## Problem details
Below is a listing; restate from it, character for character, the lines beginning at the line holding "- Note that" and ending at the line holding "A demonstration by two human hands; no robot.", both included.

## Source data
——————

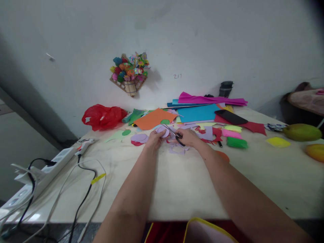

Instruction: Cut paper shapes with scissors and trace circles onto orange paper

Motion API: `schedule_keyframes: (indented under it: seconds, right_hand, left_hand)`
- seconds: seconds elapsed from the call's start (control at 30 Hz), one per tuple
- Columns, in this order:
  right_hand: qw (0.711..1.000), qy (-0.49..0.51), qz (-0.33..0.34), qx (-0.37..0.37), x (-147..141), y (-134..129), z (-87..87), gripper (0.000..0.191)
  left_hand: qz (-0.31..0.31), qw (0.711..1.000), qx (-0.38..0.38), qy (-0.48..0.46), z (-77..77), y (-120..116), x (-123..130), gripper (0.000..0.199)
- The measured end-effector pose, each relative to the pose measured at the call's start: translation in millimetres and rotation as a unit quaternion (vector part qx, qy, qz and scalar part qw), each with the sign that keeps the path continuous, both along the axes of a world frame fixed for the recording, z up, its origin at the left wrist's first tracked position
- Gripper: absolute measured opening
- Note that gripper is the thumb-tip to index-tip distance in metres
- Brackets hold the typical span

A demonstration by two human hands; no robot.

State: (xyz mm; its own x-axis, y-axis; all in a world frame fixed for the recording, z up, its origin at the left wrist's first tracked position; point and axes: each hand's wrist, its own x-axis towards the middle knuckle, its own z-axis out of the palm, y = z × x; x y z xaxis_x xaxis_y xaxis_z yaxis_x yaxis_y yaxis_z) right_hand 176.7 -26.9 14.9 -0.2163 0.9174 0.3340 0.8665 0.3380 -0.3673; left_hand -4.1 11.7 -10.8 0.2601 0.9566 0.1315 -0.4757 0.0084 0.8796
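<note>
My left hand [155,139] pinches a round lilac paper piece [164,132] above the middle of the table. Black-handled scissors [180,139] are in my right hand [188,137], their blades parted and reaching toward the lilac piece. Whether the blades touch the paper is too small to tell. Lilac discs [139,138] lie over red ones just left of my left hand. Under and beside my right hand are lilac and red paper scraps [177,149]. A green disc [165,122] rests on an orange sheet [152,118] behind my hands.
A red plastic bag [102,116] is at the back left, a power strip [54,167] with cables at the left edge. Blue sheets [198,113], a black phone [231,116], a green packet [237,142] and mangoes [302,132] lie right. Paper flowers [130,72] hang on the wall.
</note>
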Motion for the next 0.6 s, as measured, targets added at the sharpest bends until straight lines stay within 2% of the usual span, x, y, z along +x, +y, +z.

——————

## Your solution
- Note that gripper is the thumb-tip to index-tip distance in metres
- Brackets hold the typical span

A demonstration by two human hands; no robot.

No further output is required for this answer.